Я помню, что первого мая той весны мы сидели с ним в библиотеке и клеили обложки. Снаружи снова слышались барабаны демонстрации и та песня, что всегда вызывала гримасу отвращения на лице Ихиеля:
В долине, на горе,
В ущелье, на холме
Мы с песнею встречаем
Наш праздник Первомая.
Мы бьемся за свободу
Для всех людей труда
И в селах, и в поселках,
И в крупных городах!
Всем труженикам волю
На фабрике и в поле!
— Кулаки воспевают рабочих, — с презрением сказал Ихиель.
В те считанные часы, которые я в то лето проводин вне пекарни и библиотеки, я замечал, что полевые травы пожелтели и пожухли, ручей пересох и рыбешки, застрявшие в прибрежных лужицах, умирали в их горячей воде даже раньше, чем она окончательно испарялась. Птицы, охваченные безумной тревогой, сражались за каждый капающий кран, набирали воду в клювы, брызгали ею на свои гнезда и обвевали их своими крыльями, но тщетно. Над гнездами стоял смрад, потому что птенцы запекались заживо, а непроклюнувшиеся яйца сваривались вкрутую и гнили потом. И вот тогда, в эти самые жаркие часы, можно было вдруг увидеть, как Лея появляется из своего дома, что на холме.

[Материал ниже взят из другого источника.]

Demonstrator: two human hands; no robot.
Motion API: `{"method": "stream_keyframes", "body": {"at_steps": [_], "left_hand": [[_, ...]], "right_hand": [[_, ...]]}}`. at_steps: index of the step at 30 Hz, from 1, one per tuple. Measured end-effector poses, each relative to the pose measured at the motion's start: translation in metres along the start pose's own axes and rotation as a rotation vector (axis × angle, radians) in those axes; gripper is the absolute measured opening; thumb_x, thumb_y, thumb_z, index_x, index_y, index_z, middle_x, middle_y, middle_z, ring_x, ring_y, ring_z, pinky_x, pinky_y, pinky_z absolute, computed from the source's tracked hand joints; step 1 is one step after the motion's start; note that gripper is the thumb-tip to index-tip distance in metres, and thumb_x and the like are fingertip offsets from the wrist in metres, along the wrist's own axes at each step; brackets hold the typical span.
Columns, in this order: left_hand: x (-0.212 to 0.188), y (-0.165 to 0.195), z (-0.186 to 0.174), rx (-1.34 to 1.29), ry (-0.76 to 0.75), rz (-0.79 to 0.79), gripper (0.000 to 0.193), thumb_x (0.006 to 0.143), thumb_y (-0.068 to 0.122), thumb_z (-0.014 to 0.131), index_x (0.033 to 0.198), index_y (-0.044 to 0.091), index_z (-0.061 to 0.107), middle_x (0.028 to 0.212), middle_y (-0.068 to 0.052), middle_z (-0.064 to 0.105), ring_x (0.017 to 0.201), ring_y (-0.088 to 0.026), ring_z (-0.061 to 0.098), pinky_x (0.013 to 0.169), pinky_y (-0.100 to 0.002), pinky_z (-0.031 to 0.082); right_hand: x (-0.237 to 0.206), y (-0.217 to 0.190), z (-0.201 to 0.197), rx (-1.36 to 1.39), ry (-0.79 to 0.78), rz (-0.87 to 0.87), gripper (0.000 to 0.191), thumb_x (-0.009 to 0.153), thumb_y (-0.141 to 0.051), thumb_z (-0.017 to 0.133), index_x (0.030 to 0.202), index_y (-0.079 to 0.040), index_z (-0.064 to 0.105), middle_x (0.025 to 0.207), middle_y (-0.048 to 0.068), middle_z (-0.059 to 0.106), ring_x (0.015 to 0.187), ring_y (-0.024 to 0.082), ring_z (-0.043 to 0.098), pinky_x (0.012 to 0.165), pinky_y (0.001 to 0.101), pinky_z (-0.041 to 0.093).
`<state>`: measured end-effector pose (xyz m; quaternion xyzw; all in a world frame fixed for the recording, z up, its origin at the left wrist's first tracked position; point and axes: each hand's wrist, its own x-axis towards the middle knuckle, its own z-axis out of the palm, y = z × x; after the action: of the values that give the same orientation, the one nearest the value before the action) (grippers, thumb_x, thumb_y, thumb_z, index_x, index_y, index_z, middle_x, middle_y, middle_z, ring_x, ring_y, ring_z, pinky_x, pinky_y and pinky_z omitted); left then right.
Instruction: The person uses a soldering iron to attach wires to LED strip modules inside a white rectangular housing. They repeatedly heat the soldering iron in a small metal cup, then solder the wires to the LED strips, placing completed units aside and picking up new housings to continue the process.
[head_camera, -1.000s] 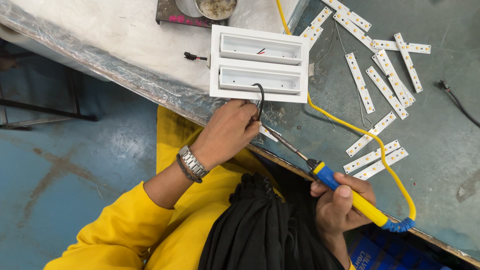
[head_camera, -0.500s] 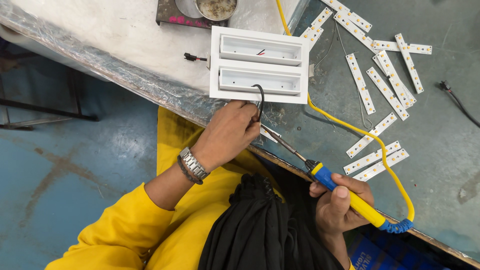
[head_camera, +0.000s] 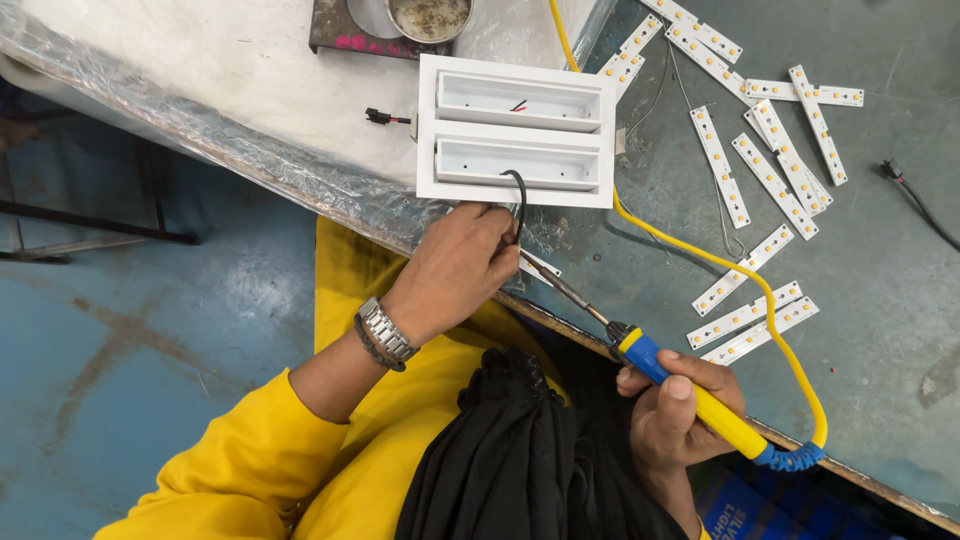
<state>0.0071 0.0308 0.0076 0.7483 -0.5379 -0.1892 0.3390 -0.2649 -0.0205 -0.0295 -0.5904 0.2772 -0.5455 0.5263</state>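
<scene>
One soldering iron (head_camera: 680, 385), two-slot white housing (head_camera: 515, 130)

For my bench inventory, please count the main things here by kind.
Soldering iron, in right hand: 1
White housing: 1
Light strips: about 13, some overlap
Metal tin: 1
Small black plug: 1
Black wires: 2, one in left hand
Total: about 19

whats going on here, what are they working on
A person in a yellow top is soldering at a bench. The right hand holds a soldering iron with a blue and yellow handle, its tip aimed at a small LED strip pinched in the left hand. A black wire runs from there into the white two-slot housing. More LED strips lie scattered alongside.
</scene>
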Motion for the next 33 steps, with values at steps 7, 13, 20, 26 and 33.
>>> {"method": "stream_keyframes", "body": {"at_steps": [7,13,20,26,33], "left_hand": [[-0.0002,-0.0005,0.0007,0.003,-0.009,-0.015,0.017,0.089,0.017,0.067,0.088,0.0,0.066,0.083,-0.018,0.065,0.079,-0.036,0.064,0.072,-0.047,0.051],[-0.001,-0.0007,0.0025,-0.003,0.009,-0.008,0.017,0.089,0.018,0.067,0.09,0.0,0.066,0.084,-0.018,0.064,0.08,-0.037,0.064,0.072,-0.047,0.051],[-0.002,0.0003,0.0047,0.006,-0.014,-0.03,0.016,0.089,0.017,0.066,0.089,0.0,0.065,0.084,-0.017,0.063,0.08,-0.035,0.063,0.073,-0.047,0.051],[-0.0022,-0.0006,0.0061,0.01,0.0,-0.019,0.017,0.089,0.017,0.066,0.09,0.0,0.065,0.085,-0.018,0.064,0.08,-0.036,0.064,0.073,-0.048,0.051],[-0.0007,0.001,0.007,-0.015,0.005,-0.033,0.018,0.088,0.018,0.066,0.092,0.0,0.066,0.087,-0.019,0.065,0.082,-0.038,0.064,0.074,-0.049,0.051]], "right_hand": [[-0.0033,-0.0008,-0.004,-0.042,-0.032,-0.014,0.027,0.106,-0.021,0.063,0.11,0.005,0.061,0.08,0.019,0.065,0.058,0.021,0.065,0.057,0.0305,0.058],[-0.0049,-0.0016,-0.0031,-0.057,-0.015,-0.019,0.029,0.106,-0.023,0.063,0.11,0.006,0.06,0.08,0.02,0.065,0.058,0.022,0.065,0.057,0.0312,0.058],[-0.0018,-0.0047,-0.005,-0.104,0.033,-0.054,0.031,0.105,-0.025,0.063,0.11,0.004,0.056,0.073,0.018,0.062,0.054,0.021,0.063,0.053,0.0297,0.056],[-0.0028,-0.0044,-0.0043,-0.074,0.014,-0.035,0.031,0.105,-0.025,0.064,0.109,0.005,0.058,0.075,0.019,0.063,0.056,0.021,0.063,0.054,0.0299,0.057],[-0.0015,-0.0024,-0.0073,-0.056,-0.003,-0.031,0.03,0.104,-0.024,0.064,0.108,0.005,0.06,0.074,0.018,0.064,0.055,0.02,0.064,0.054,0.0296,0.057]]}}
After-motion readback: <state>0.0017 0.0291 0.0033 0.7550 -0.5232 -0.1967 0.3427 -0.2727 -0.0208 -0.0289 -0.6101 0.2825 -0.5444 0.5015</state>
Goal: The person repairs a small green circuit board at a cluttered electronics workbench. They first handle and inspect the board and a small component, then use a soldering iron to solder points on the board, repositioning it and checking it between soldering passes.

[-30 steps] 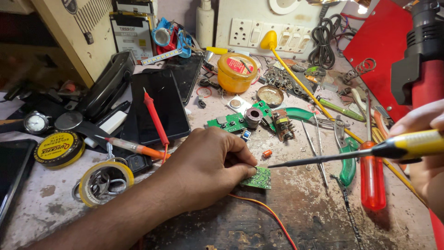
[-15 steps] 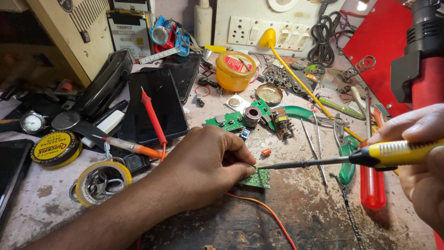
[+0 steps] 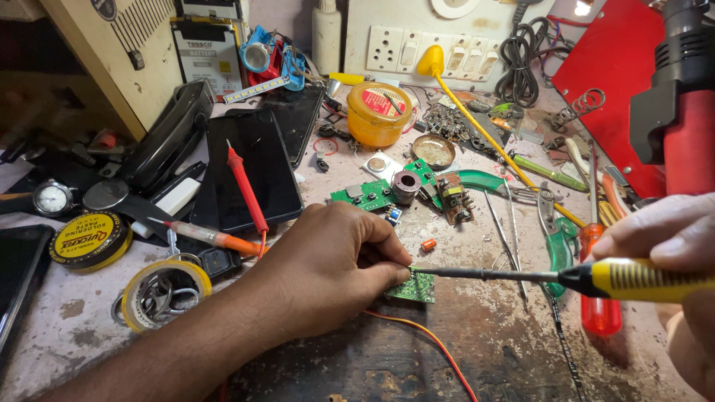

Дитя солнца, чья кожа не краснела и не сгорала от зноя, а лишь приобретала чудный запах фруктов и становилась коричневатой, как флорентская бронза. (Флорентская? Может быть, флорентийская? Иногда я и сам уже не помню, что цитирую.) Ее волосы сверкали. Когда она мчалась на своем велосипеде, платье то прижималось к ее золотистым ногам, то взмывало вверх, и, если смотреть под определенным углом, можно было увидеть белое мельканье бедер. Я ощущал, как напрягаются мускулы Якова и частит его сердце, но тогда еще не понимал, что это значит. Он забирался на крышу или на дерево, чтобы наблюдать за ней, а я отправлялся в библиотеку, чтобы принести ему «красивые выражения для писем».
Ихиель сидел у стола и наклеивал марки на свои письма за границу. Он завел привычку обращаться к родственникам «выдающихся покойников» с просьбой сообщить ему последние слова их дорогих усопших. Среди его адресатов в те дни были родственники Лоуренса Аравийского, Кемаля Ататюрка, писателя Скотта Фицджеральда, художника Поля Вебера, композиторов Густава Штернера и Джорджа Гершвина. Кстати, когда было опубликовано последнее письмо Вирджинии Вулф к ее мужу Леонарду со словами: «Я не думаю, что еще какие-нибудь двое людей были так же счастливы, как мы», Ихиель послал вдовцу письмо с выражениями соболезнования и сообщил ему, что решил включить «очаровательную фразу миссис Вулф» в свою коллекцию. Но и Леонард Вулф не ответил Ихиелю на его письмо.